@property needed or not needed?
Maxim Fomin
maxim at maxim-fomin.ru
Mon Jan 28 07:05:20 PST 2013
On Monday, 28 January 2013 at 14:38:19 UTC, Dicebot wrote:
> On Monday, 28 January 2013 at 14:28:30 UTC, Maxim Fomin wrote:
>> On Monday, 28 January 2013 at 14:09:20 UTC, Dicebot wrote:
>>> On Monday, 28 January 2013 at 14:00:16 UTC, Maxim Fomin wrote:
>>>> Returning void instead of int in the example break
>>>> assignment chaining a = b = c.
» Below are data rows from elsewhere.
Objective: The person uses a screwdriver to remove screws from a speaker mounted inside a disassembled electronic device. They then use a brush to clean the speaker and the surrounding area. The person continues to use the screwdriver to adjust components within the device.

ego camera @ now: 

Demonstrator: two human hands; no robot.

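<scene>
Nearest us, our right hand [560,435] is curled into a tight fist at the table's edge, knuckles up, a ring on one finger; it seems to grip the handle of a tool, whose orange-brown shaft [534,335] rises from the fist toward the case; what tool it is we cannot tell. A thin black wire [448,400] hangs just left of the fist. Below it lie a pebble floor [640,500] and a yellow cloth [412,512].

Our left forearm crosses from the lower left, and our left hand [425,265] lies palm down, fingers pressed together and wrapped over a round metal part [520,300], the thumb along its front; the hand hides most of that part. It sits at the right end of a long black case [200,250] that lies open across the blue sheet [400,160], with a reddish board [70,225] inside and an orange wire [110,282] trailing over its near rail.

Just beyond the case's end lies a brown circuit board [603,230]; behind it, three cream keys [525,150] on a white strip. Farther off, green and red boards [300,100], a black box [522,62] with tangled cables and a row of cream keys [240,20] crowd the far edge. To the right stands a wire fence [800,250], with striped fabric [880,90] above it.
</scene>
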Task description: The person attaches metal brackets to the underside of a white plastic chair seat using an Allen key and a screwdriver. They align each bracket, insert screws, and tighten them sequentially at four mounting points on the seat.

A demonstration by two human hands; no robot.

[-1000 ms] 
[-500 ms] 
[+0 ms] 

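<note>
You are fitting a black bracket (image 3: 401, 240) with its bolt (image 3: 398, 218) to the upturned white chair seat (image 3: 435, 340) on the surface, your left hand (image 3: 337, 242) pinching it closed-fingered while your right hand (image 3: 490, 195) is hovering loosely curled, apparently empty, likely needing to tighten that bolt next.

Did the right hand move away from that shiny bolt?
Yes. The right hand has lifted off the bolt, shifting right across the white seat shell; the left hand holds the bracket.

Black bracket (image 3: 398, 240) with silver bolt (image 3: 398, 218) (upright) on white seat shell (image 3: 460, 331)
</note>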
Besides, how such implicitly
>>>> defined functions may call user defined code (check input
>>>> validity, call events, etc.)?
>>>
>>> It should not if evaluating the value of (b = c) will call
>>> getter for b.
>>
>> Why getter and not setter? Expression a = b = c = d should
>> call getter for d and setter for rest of them. And if c setter
>> returns void the chain breaks.
>
> "a = b" calls setter
Agree.
> "(a = b)" calls setter first, getter second
How it can call setter for a if b is not evaluated? This
expression is rewritten to setter function call with argument
that getter provides.
> "x = b = c" is same as "x = (b = c)" thus calls setter, then
> getter and then setter again
It should be rewritten to a.setter(b.setter(c.getter()))
> I don't know how it is done know, but that is quite logical
> C-like approach based on the fact that result of expression (a
> = b) is equal to a.
Yes, that is why if setter for "a" defaults to void and not to
typeof(b) assignment chaining is broken.